Many things have been learned over the past four years. All the vegetables and 50 per cent of the flowers start from seed. This is a very tedious process as some seeds are the size of pinheads and others are as light as dust.

They do not have the machine for seeding, which creates a low vacuum and pulls the seeds into little holes. They put each seed in carefully and manually by hand.

When the seedlings become a certain size, they need to be transplanted. This takes place in March and April with the help of about 20 volunteers.

The 30-foot by 120-foot greenhouse holds all the annuals, which last for one season.

Another smaller greenhouse has perennials and shrubs, which come back every year.

Wanda has a love for flowers and although they see a lot of varieties, certain colours can only be ordered as cuttings and need to be planted as soon as they arrive.

Two casual workers are on staff and come in to help with the watering. A greenhouse heats up quickly, especially in the afternoon, which also causes plants to dry out faster, so watering occurs frequently.

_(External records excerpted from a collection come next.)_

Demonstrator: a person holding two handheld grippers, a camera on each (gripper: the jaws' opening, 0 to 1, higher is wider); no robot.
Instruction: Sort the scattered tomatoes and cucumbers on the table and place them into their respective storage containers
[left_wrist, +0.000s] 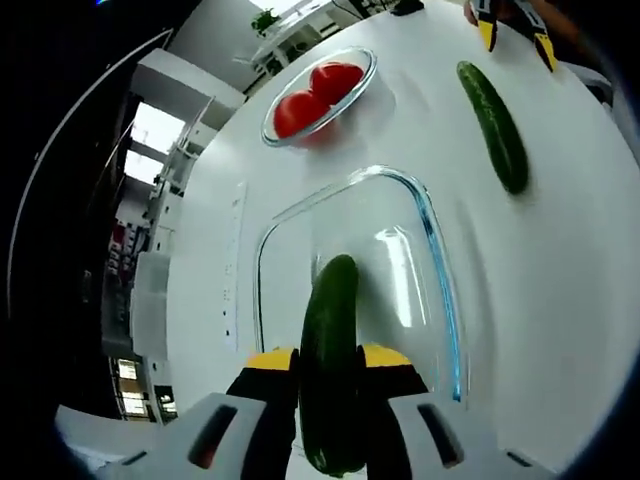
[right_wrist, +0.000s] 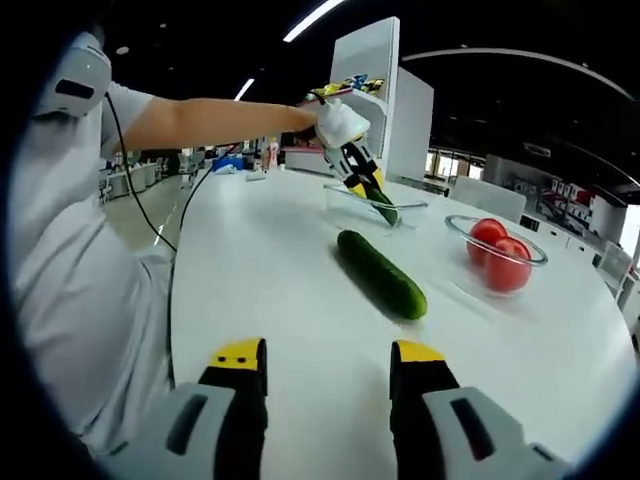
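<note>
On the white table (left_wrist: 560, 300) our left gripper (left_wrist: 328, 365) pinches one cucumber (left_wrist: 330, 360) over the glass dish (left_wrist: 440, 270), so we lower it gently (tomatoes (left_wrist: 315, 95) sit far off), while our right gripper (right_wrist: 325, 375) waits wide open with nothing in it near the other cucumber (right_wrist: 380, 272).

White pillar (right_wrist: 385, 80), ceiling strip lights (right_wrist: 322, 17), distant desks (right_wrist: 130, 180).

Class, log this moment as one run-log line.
left gripper: shut on cucumber over glass dish | right gripper: open | second cucumber: on table
</note>
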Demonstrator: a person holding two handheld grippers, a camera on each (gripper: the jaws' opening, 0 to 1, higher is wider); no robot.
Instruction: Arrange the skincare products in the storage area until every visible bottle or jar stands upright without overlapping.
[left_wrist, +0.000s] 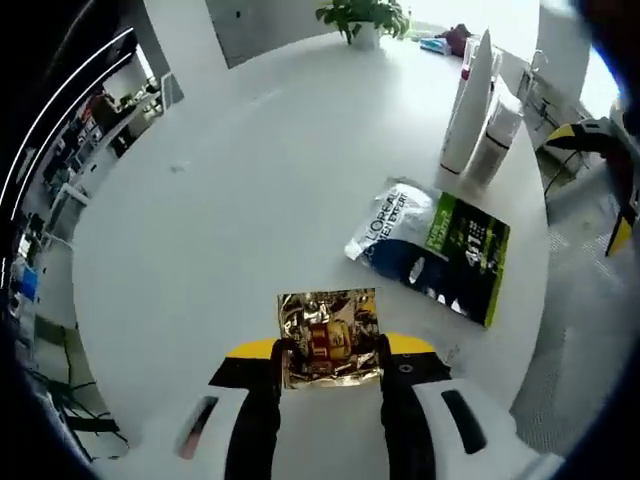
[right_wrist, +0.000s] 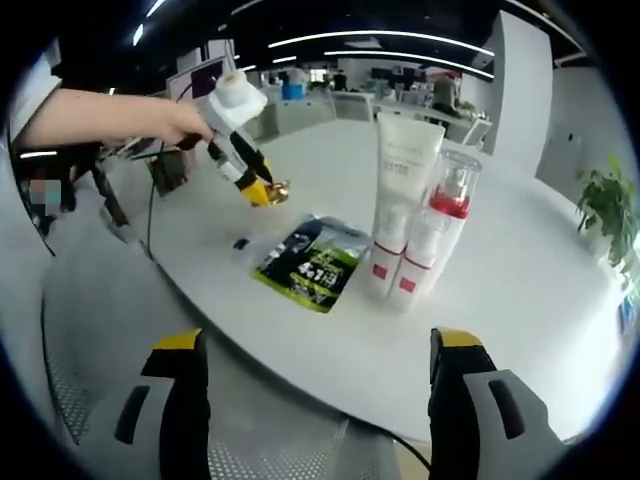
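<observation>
The left hand-held gripper (left_wrist: 331, 372) is clenching a small gold foil sachet (left_wrist: 328, 336) between its jaws, holding it just over the white tabletop (left_wrist: 220, 220); in the right gripper view a person's hand (right_wrist: 185, 122) is carrying that same tool (right_wrist: 262, 192). Just beyond the sachet, a larger flat pouch (left_wrist: 430, 250) in blue, white and green is lying on its back. Past that, well apart from the sachet, two white tubes (left_wrist: 468, 110) and a clear red-collared bottle (right_wrist: 450, 215) are standing upright, touching one another. The right hand-held gripper (right_wrist: 315, 400) is hanging released off the tabletop edge, grasping nothing. To do this well, I would say the sachet wants setting down in bare space beside the pouch, not across it, clear of the standing tubes so nothing tips.
</observation>
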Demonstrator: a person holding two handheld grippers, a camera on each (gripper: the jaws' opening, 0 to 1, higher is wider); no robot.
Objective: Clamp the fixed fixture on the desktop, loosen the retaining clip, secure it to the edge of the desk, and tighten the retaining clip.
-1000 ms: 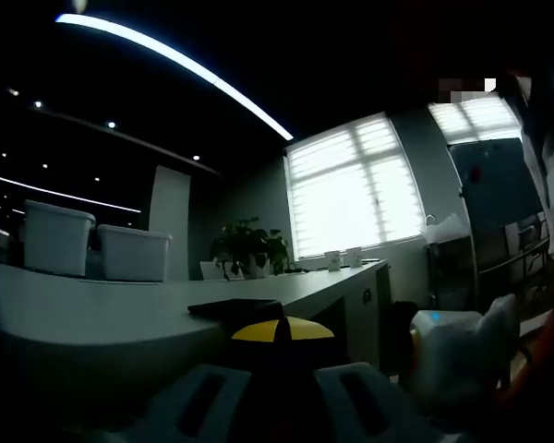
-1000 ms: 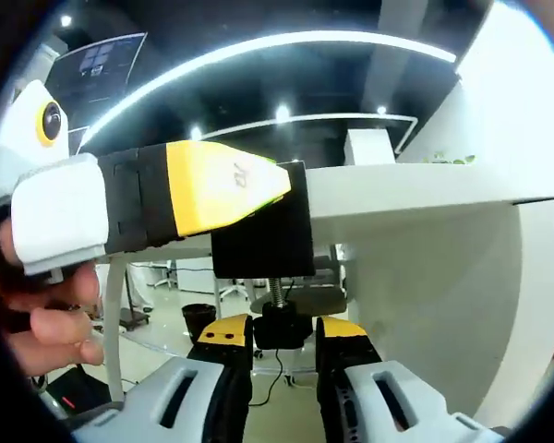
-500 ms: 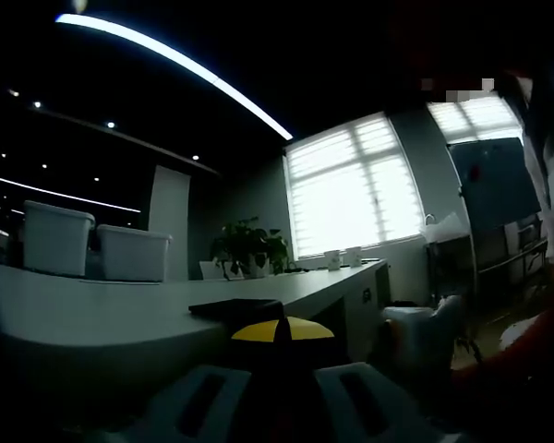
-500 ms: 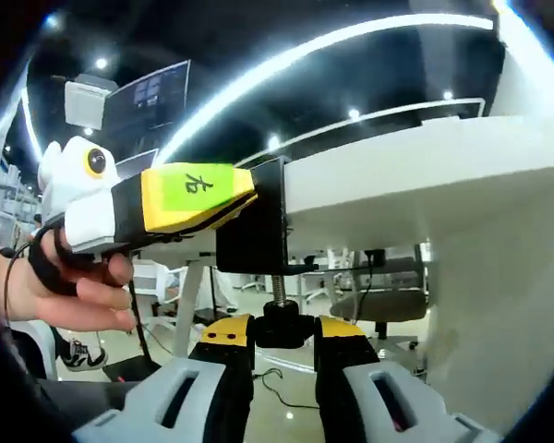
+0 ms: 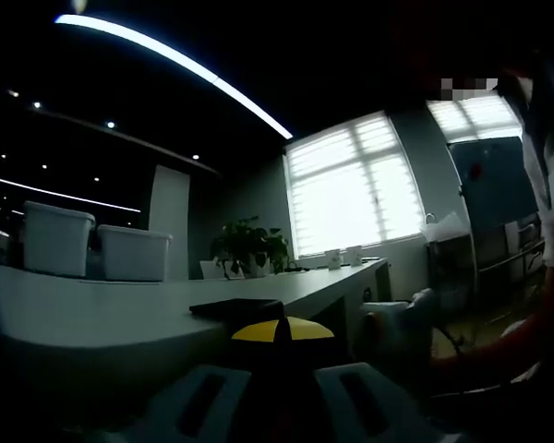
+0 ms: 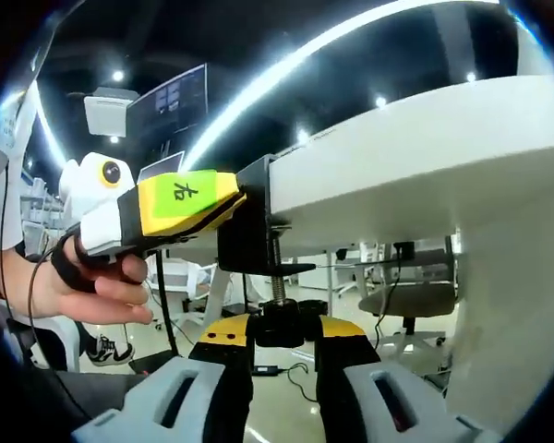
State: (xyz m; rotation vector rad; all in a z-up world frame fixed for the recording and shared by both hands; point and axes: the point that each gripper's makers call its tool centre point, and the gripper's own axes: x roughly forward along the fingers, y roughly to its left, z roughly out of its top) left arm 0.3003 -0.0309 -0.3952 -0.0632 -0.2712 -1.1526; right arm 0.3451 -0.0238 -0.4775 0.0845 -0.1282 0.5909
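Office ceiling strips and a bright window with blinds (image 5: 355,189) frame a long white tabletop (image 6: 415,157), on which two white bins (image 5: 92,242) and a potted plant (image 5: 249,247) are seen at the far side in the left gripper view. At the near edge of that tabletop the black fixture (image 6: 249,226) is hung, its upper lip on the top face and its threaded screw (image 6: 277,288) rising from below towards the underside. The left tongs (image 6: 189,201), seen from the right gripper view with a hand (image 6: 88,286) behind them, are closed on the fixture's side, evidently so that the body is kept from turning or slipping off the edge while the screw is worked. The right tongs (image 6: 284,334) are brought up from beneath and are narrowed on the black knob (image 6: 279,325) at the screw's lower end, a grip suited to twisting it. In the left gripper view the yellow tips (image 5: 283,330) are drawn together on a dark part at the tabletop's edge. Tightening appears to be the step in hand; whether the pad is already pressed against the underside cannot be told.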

Holly Bayliss enjoys vegetables and loves to teach and encourage people to grow their own garden. She said planting vegetables is not that difficult, plus it is economical and food tastes so good when it is fresh from the garden.

They have an array of hanging baskets with a variety of colours, and a broad selection of planters and house plants.

To keep dogs, cats and unwanted critters out of the garden, there is a coleus that produces an odor that is not pleasant for animals to smell. It is not strong for humans unless the plant is held close to the nose.

Bayliss tries to bring in added items each season, including some that are unusual and unique.

They are open from 9 a.m.-6 p.m., including the weekends and every holiday during their season, which continues until the end of June.

Bayliss feels the greenhouse was missed in the small community of 250 people and she hopes to welcome everyone to visit them.

She feels this was the right decision in her life and looks forward to learning new things each year with an ever-changing variety of plants.